Nello spirito di Tahareh, i veli che le donne hanno gettato nei fuochi accesi nelle notti delle manifestazioni sono diventati “il combustibile della rivoluzione”. Il velo delle donne nei paesi mussulmani incarna da molto tempo, nei media occidentali, il simbolo più evidente dell’imposizione patriarcale e religiosa e molto spesso serve, a tutte le parti, per semplificare e ridurre di profondità la questione femminile. Vietato ai tempi dell’ultimo Shah, poi imposto dopo la rivoluzione del 1979, il velo è stato sempre uno strumento di rappresentazione dell’immagine della donna iraniana al di fuori del paese. Ne sono prova le fotografie di donne in minigonna dell’epoca ante-1979 mostrate periodicamente sui media e sui social come a richiamare un’età dell’oro, quella dei Pahlavi, a dire il vero molto discutibile da vari punti di vista: le discriminazioni contro le minoranze come i curdi si intensificarono proprio negli anni Venti e Trenta in nome di un progetto nazionalista “persiano”, mentre i diritti e la libertà femminile, negli spazi pubblici e privati, non erano allora elementi così diffusi in un paese dalle forti differenze di classe e dove il tasso di alfabetizzazione era molto più basso rispetto a quanto sarà nell’era post-Khomeini.

Un esempio sconfortante dell’impronta patriarcale trasversale dall’età monarchica a quella post-rivoluzione, raccontato nel libro, è quello delle vicende delle donne che componevano l’harem dei Qajar, la dinastia che regnò dal 1724 al 1925: all’ascesa dei Pahlavi l’harem fu sciolto e le donne abbandonate alla periferia della città, dove gradualmente prese forma un quartiere prevalentemente femminile di case chiuse (c.d. Città nuova). Nel fervore nella Rivoluzione, una sera del 1979, le donne furono accerchiate dalla folla e bruciate vive.

Le donne iraniane che negli ultimi due anni sono scese in piazza usano il velo come strumento di affermazione, con l’obiettivo di una rivoluzione culturale, sociale, intellettuale contro il potere, non contro l’Islam. Scrive Nila: «Gli storici daranno il loro giudizio, ma spero scriveranno che, più che dagli atei, la Repubblica islamica è stata sconfitta dai credenti che hanno preferito separare il loro Islam dal suo».

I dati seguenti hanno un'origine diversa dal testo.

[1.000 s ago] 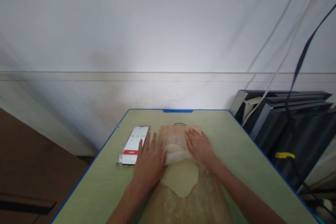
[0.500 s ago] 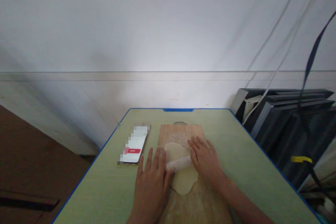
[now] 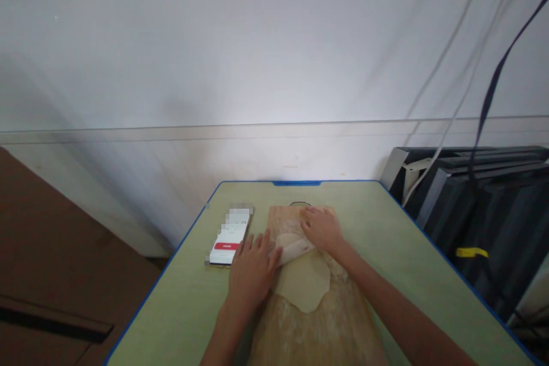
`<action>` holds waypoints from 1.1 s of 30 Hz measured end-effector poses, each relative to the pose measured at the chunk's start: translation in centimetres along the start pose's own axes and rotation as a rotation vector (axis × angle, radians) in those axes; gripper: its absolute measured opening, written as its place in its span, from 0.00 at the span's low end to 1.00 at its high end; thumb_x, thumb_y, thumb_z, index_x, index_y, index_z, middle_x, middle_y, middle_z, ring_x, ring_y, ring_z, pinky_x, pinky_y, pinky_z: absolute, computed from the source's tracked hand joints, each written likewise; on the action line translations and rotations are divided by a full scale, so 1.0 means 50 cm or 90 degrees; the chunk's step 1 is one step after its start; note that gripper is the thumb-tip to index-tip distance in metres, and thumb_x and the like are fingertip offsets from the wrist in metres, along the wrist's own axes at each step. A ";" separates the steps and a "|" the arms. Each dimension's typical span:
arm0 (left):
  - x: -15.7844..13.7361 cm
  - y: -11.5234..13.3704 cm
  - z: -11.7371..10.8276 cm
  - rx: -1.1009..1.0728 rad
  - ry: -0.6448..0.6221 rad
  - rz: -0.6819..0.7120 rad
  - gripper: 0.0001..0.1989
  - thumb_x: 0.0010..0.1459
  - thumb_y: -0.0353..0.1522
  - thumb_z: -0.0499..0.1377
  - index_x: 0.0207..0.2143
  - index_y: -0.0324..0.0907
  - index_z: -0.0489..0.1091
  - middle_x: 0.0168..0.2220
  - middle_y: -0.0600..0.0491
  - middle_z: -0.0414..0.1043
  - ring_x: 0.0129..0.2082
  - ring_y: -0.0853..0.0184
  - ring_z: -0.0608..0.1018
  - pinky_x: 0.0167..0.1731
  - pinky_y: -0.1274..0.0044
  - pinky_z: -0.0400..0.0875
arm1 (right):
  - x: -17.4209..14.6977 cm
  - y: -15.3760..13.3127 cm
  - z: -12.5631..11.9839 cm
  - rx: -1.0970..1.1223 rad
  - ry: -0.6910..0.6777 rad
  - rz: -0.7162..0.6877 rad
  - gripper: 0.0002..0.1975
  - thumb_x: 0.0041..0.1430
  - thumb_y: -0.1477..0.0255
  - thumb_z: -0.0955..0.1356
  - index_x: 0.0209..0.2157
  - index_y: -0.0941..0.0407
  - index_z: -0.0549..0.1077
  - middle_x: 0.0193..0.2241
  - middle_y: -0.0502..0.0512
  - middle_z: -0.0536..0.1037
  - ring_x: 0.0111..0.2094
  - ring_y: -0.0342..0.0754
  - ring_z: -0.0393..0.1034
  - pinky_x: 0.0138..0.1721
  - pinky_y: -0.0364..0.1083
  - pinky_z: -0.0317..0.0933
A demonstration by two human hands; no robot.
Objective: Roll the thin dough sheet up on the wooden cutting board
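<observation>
A pale rolling pin [image 3: 295, 250] lies slantwise across a flat, rolled-out sheet of dough [image 3: 303, 285] on a floured wooden cutting board [image 3: 319, 337]. My left hand [image 3: 253, 269] rests at the pin's left end, its fingers stretched forward and slightly apart, the thumb beside the pin. Over the right end lies my right hand [image 3: 322, 230], palm down, with its fingers reaching past the pin toward the board's far part and bent a little. Both hands press on the pin rather than wrap round it. The pin's two ends are hidden under them.
A phone [image 3: 231, 234] with a lit screen lies left of the board, close to my left fingertips. The light green table [image 3: 398, 291] has a blue rim. Dark flat panels [image 3: 476, 200] and hanging cables stand on the right; a white wall [image 3: 274, 68] rises behind.
The rolling pin and both hands have moved away from me over the dough, baring more of its near part. My right fingers are more bent. The view has shifted slightly.
</observation>
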State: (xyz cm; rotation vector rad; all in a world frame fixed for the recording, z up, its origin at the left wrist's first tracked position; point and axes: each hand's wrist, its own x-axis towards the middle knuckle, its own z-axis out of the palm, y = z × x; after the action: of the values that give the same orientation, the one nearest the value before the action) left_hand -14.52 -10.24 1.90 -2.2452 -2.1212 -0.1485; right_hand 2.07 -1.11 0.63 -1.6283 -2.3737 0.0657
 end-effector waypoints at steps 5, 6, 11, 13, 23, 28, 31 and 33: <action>-0.056 0.025 0.012 -0.002 0.019 0.014 0.25 0.61 0.38 0.44 0.59 0.39 0.52 0.57 0.47 0.60 0.55 0.57 0.65 0.53 0.63 0.58 | -0.077 0.005 0.006 -0.008 0.005 0.012 0.20 0.60 0.72 0.55 0.49 0.56 0.68 0.53 0.59 0.68 0.55 0.50 0.58 0.55 0.55 0.45; -0.066 0.029 0.017 0.000 0.028 0.020 0.25 0.61 0.38 0.45 0.59 0.40 0.52 0.58 0.48 0.58 0.55 0.57 0.64 0.53 0.62 0.58 | -0.094 0.005 0.008 -0.012 0.016 0.016 0.20 0.61 0.72 0.54 0.50 0.56 0.68 0.53 0.58 0.67 0.55 0.50 0.57 0.56 0.55 0.43; -0.083 0.034 0.035 0.010 0.066 0.037 0.26 0.59 0.38 0.48 0.59 0.42 0.53 0.59 0.50 0.56 0.57 0.54 0.62 0.54 0.59 0.56 | -0.130 0.000 0.015 -0.022 0.057 0.038 0.21 0.61 0.72 0.53 0.51 0.56 0.68 0.54 0.54 0.67 0.57 0.51 0.53 0.57 0.55 0.41; -0.073 0.030 0.032 0.004 0.057 0.030 0.26 0.59 0.38 0.48 0.59 0.41 0.54 0.59 0.49 0.57 0.57 0.54 0.61 0.54 0.59 0.55 | -0.114 -0.003 0.013 -0.019 0.049 0.037 0.21 0.61 0.73 0.53 0.50 0.56 0.68 0.53 0.55 0.67 0.57 0.51 0.55 0.56 0.55 0.43; -0.002 -0.009 -0.004 -0.053 -0.024 -0.002 0.22 0.63 0.37 0.42 0.55 0.36 0.58 0.49 0.43 0.69 0.49 0.61 0.71 0.47 0.69 0.64 | 0.027 -0.017 0.012 -0.018 -0.003 0.017 0.19 0.60 0.69 0.55 0.46 0.59 0.71 0.52 0.62 0.68 0.53 0.52 0.61 0.52 0.54 0.51; -0.041 0.010 0.001 -0.056 -0.021 0.003 0.22 0.63 0.37 0.42 0.56 0.39 0.57 0.52 0.44 0.67 0.49 0.61 0.71 0.46 0.69 0.65 | -0.013 -0.013 0.005 -0.015 -0.007 -0.004 0.20 0.61 0.70 0.54 0.46 0.57 0.71 0.52 0.59 0.68 0.54 0.50 0.60 0.54 0.54 0.47; -0.072 0.026 0.014 -0.042 0.005 0.021 0.23 0.61 0.36 0.45 0.57 0.39 0.56 0.56 0.45 0.62 0.53 0.59 0.67 0.50 0.66 0.63 | -0.068 -0.008 0.001 -0.018 -0.001 0.005 0.21 0.61 0.72 0.53 0.51 0.58 0.67 0.54 0.59 0.66 0.56 0.51 0.56 0.56 0.57 0.42; -0.087 0.033 0.025 -0.027 0.031 0.035 0.23 0.60 0.36 0.47 0.57 0.40 0.57 0.57 0.46 0.59 0.56 0.58 0.64 0.52 0.64 0.61 | -0.102 -0.005 0.000 -0.021 0.007 0.014 0.22 0.61 0.72 0.52 0.53 0.58 0.66 0.55 0.58 0.65 0.57 0.51 0.54 0.57 0.57 0.41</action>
State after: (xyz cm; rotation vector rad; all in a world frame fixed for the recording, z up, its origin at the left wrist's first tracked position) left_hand -13.04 -14.53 0.26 -2.2960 -2.0495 -0.2446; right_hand 3.53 -5.90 -0.29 -1.6661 -2.3606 0.0228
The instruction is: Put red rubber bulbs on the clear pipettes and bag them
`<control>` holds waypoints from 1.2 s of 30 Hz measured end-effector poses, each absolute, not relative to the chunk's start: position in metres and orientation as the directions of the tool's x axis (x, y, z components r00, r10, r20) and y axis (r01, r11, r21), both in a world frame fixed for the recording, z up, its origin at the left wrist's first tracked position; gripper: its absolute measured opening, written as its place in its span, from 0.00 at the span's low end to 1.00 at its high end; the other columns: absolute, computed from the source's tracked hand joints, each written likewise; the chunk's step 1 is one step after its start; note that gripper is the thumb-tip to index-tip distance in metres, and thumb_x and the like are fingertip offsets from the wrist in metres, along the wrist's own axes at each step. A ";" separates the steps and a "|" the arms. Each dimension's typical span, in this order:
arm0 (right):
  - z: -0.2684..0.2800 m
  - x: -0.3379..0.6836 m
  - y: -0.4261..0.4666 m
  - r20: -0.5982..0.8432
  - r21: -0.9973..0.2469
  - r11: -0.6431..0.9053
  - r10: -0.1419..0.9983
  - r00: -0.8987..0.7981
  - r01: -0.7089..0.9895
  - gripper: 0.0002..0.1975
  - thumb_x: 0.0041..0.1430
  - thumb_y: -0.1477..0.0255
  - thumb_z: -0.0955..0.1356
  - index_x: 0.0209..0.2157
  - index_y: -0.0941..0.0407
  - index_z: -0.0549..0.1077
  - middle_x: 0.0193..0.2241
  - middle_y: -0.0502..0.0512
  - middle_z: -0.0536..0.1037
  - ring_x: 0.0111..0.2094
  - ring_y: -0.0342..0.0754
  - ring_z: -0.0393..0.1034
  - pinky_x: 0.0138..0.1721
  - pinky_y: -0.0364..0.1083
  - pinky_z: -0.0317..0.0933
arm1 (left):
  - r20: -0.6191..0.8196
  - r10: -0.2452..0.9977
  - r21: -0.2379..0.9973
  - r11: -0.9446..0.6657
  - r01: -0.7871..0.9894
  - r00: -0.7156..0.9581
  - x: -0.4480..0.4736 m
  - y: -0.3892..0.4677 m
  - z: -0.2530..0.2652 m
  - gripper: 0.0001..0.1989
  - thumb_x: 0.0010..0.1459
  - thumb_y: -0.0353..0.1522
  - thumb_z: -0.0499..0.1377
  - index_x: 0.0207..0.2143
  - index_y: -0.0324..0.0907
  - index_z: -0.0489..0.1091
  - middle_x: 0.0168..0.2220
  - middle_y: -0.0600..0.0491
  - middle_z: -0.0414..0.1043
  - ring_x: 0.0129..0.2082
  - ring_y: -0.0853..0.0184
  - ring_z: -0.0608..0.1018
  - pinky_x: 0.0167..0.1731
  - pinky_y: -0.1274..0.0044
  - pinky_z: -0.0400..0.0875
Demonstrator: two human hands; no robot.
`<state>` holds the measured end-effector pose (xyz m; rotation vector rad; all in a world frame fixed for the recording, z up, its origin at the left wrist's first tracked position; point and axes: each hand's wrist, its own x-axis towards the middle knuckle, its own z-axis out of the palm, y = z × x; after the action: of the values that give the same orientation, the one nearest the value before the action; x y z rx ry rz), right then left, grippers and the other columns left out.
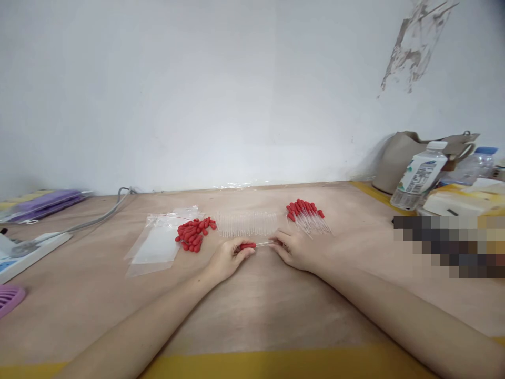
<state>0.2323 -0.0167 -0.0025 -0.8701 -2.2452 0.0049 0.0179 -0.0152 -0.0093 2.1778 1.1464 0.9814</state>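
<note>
Above the middle of the table, my left hand (228, 259) pinches a red rubber dropper bulb (248, 246). My right hand (296, 249) is closed on the thin glass dropper tube (262, 244), whose left end meets the bulb's mouth; how deep it sits inside I cannot tell. Just beyond both hands lies a row of bare glass tubes (246, 224). A heap of loose red bulbs (192, 232) is to the left of that row. At the right, several droppers with red bulbs on them (305, 211) lie side by side, bulbs pointing away from me.
Clear zip bags (155, 246) lie left of the bulb heap. Further left are a power strip (43, 255) with a grey cable, purple packets (47, 204) and a pink plastic item (11, 300). A plastic bottle (420, 176) and a grey bag (394, 158) stand at the back right.
</note>
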 end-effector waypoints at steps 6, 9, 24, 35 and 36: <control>-0.008 0.230 -0.016 0.669 -0.181 0.799 0.528 -0.523 0.574 0.11 0.59 0.73 0.58 0.31 0.58 0.69 0.27 0.55 0.71 0.29 0.43 0.65 0.30 0.41 0.59 | 0.295 0.863 0.774 -0.467 0.428 0.410 0.019 -0.016 -0.007 0.09 0.53 0.35 0.55 0.32 0.40 0.71 0.23 0.55 0.70 0.23 0.70 0.72 0.26 0.79 0.68; -0.008 0.228 -0.019 0.678 -0.143 0.793 0.515 -0.525 0.592 0.11 0.60 0.73 0.58 0.31 0.58 0.69 0.26 0.55 0.72 0.27 0.43 0.65 0.29 0.41 0.58 | 0.272 0.871 0.811 -0.436 0.390 0.408 0.020 -0.018 -0.006 0.09 0.52 0.35 0.57 0.32 0.39 0.71 0.23 0.55 0.70 0.23 0.71 0.72 0.26 0.79 0.68; -0.014 0.220 -0.019 0.609 -0.117 0.744 0.577 -0.545 0.658 0.16 0.61 0.70 0.55 0.27 0.58 0.69 0.22 0.53 0.70 0.23 0.41 0.61 0.24 0.41 0.49 | 0.269 0.849 0.812 -0.454 0.366 0.455 0.020 -0.018 -0.006 0.11 0.52 0.36 0.57 0.33 0.38 0.71 0.23 0.55 0.70 0.23 0.72 0.73 0.26 0.80 0.68; -0.003 0.214 -0.019 0.403 -0.156 0.616 0.753 -0.519 0.772 0.14 0.62 0.69 0.55 0.29 0.58 0.68 0.25 0.54 0.71 0.25 0.43 0.62 0.26 0.42 0.49 | 0.308 0.838 0.745 -0.507 0.434 0.450 0.022 -0.011 -0.005 0.10 0.53 0.35 0.56 0.34 0.38 0.71 0.29 0.52 0.74 0.28 0.68 0.75 0.30 0.77 0.70; -0.001 0.214 -0.020 0.399 -0.161 0.628 0.747 -0.532 0.761 0.14 0.62 0.69 0.55 0.31 0.58 0.67 0.27 0.54 0.71 0.27 0.43 0.63 0.27 0.42 0.50 | 0.325 0.836 0.736 -0.517 0.437 0.441 0.022 -0.010 -0.005 0.10 0.53 0.35 0.56 0.35 0.39 0.71 0.31 0.51 0.74 0.31 0.67 0.75 0.32 0.76 0.71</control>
<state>0.2143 -0.0196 -0.0009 -1.1920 -2.4200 -0.0451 0.0217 -0.0095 -0.0049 2.1333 1.0645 0.9275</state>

Un gesto spavaldo che si è diffuso e moltiplicato nei giorni delle manifestazioni è stato quello di far cadere il turbante dalla testa dei mullah. Farlo cadere e lanciarlo lontano. È come se lo scoprire la testa fosse diventato improvvisamente il segno: della libertà afferrata, anche solo per un istante, da parte delle donne; ma anche della fragilità degli oppressori e del decoro formale che essi esprimono e impongono. In un paese dove il costume determina il ruolo e il rispetto, far cadere il turbante o togliersi il velo sono diventate azioni audaci di irrisione e di smascheramento del potere e della gerarchia. E la testimonianza di tutto questo, come scrive l’autrice, è qualcosa di più ardente del semplice vivere, perché testimoniare significa essere artefici del destino proprio e collettivo. Attendere, come testimone, che il re muoia, è tutt’altra cosa dall’attendere e basta.